Monday, June 15, 2015

Price of drugs

Pharmaceutical pricing

Crippling

Jun 4th 2015, 15:09 BY N.L. | CHICAGO

THIS week health insurers have begun revealing proposed rate increases to their health-care plans for 2016. These potential hikes, which in some cases exceed 30%, can be partly explained by the fact that insurers low-balled their prices in the early days of the Affordable Care Act in order to gain market share. But there is another reason: higher drug prices. Prescription drug spending increased 13.1% in 2015.

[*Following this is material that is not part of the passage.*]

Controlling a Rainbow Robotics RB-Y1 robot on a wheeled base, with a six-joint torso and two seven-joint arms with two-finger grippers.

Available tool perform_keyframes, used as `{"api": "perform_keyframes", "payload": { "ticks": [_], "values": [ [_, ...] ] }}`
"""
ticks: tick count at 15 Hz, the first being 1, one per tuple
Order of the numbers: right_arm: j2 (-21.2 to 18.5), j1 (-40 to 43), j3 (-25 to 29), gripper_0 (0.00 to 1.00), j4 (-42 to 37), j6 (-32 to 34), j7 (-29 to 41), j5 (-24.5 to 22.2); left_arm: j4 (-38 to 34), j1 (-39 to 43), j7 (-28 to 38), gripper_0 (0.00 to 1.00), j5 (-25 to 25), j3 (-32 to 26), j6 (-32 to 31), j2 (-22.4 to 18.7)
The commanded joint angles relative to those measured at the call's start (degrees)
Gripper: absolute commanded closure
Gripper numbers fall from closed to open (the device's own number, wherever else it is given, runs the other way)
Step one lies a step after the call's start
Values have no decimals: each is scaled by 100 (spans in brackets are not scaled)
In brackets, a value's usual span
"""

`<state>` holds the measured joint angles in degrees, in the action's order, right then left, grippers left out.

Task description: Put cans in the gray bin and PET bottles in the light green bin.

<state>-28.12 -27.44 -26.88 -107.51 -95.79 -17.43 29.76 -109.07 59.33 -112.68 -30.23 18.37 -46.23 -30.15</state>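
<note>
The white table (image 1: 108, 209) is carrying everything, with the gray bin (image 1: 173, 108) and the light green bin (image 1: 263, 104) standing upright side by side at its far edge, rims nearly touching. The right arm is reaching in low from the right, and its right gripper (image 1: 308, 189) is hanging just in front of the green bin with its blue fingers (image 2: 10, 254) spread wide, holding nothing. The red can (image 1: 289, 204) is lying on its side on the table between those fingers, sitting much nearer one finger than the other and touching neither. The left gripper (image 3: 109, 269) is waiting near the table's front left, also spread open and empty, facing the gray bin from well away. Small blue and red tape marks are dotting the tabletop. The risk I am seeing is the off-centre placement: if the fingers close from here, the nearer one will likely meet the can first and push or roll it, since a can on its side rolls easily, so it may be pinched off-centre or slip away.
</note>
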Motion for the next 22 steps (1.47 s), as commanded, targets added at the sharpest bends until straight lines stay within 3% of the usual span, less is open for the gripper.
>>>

This rise is partly explained by some new drugs for Hepatitis C. More trouble is on the horizon. At the annual meeting of the American Society of Clinical Oncology (ASCO) in Chicago this week, scientists announced that new immuno-oncology drugs work in a wider range of cancers, and even better when given in combination. The problem is that these drugs are some of the most expensive the country has ever seen.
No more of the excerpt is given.